Items from a data source
* * * * *

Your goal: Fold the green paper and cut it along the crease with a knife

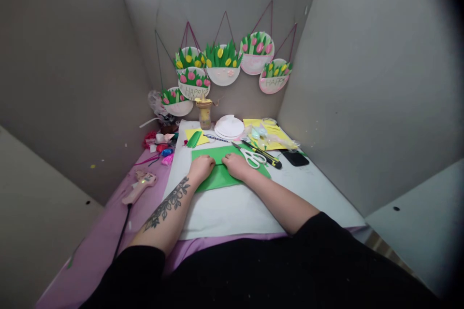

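Both curled, left hand [202, 169] and right hand [235, 165] meet smooth, straight-edged green paper [217, 181], pinch unclear, cannot tell; loop-handled scissors [250, 157] near.

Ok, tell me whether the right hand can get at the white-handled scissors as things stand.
Likely yes: the white-handled scissors lie apparently uncovered beside the right hand, though that hand is on the green paper and would probably have to leave it.

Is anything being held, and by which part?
The left hand and right hand touch the flat green paper near its middle; whether gripped or merely pressed, I cannot tell.
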`<move>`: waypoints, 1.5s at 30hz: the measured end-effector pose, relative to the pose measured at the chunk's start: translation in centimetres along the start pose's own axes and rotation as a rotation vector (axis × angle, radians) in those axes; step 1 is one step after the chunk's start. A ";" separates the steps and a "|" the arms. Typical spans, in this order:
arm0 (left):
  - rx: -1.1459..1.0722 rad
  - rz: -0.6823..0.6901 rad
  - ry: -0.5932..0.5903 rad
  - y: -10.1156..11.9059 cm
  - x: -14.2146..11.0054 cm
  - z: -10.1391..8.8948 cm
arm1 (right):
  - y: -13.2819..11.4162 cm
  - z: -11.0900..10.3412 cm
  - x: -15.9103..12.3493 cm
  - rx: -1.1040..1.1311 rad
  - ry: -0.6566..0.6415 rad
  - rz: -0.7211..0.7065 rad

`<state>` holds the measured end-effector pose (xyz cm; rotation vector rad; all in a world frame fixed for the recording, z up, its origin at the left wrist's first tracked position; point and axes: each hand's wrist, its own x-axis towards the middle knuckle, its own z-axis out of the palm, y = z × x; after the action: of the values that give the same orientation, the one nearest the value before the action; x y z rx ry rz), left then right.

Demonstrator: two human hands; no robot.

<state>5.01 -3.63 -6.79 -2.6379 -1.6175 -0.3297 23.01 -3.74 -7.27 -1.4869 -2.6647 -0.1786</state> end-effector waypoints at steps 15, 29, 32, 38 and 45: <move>-0.003 -0.114 -0.062 -0.7 0.2 -0.2 | 1.1 0.8 0.8 0.117 -0.015 0.168; 0.006 -0.352 -0.277 -2.3 0.2 -2.0 | 2.5 1.2 1.1 0.083 -0.058 0.303; 0.021 -0.399 -0.306 -2.2 0.3 -2.3 | 2.5 1.3 1.1 0.090 -0.050 0.320; 0.010 -0.384 -0.289 -3.0 -0.2 -2.5 | 2.6 1.3 1.2 0.133 -0.043 0.355; -0.095 0.140 -0.150 -4.1 0.1 0.0 | 2.9 1.2 1.1 0.203 -0.040 0.359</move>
<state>1.37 -1.69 -7.08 -2.8925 -1.4777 -0.2136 24.87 -1.14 -8.14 -1.8737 -2.3051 0.1432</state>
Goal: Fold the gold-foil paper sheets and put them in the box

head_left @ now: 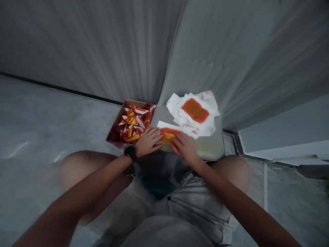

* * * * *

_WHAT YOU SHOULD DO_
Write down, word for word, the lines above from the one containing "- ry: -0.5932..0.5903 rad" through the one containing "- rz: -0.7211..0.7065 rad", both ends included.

_FINAL ANSWER_
  - ry: -0.5932..0.5903 rad
  - y: -10.1156..11.9059 cm
  - x: -14.2146..11.0054 cm
  - z: -10.1391..8.8948 cm
arm1 (right):
  - y: -13.2819..11.4162 cm
  - z: -11.0900..10.3412 cm
  - x: -15.9103..12.3493 cm
  - rx: -1.1040..1.1311 rad
  - ry: -0.6566..0.6415 rad
  - rz: -0.7211..0.7065 rad

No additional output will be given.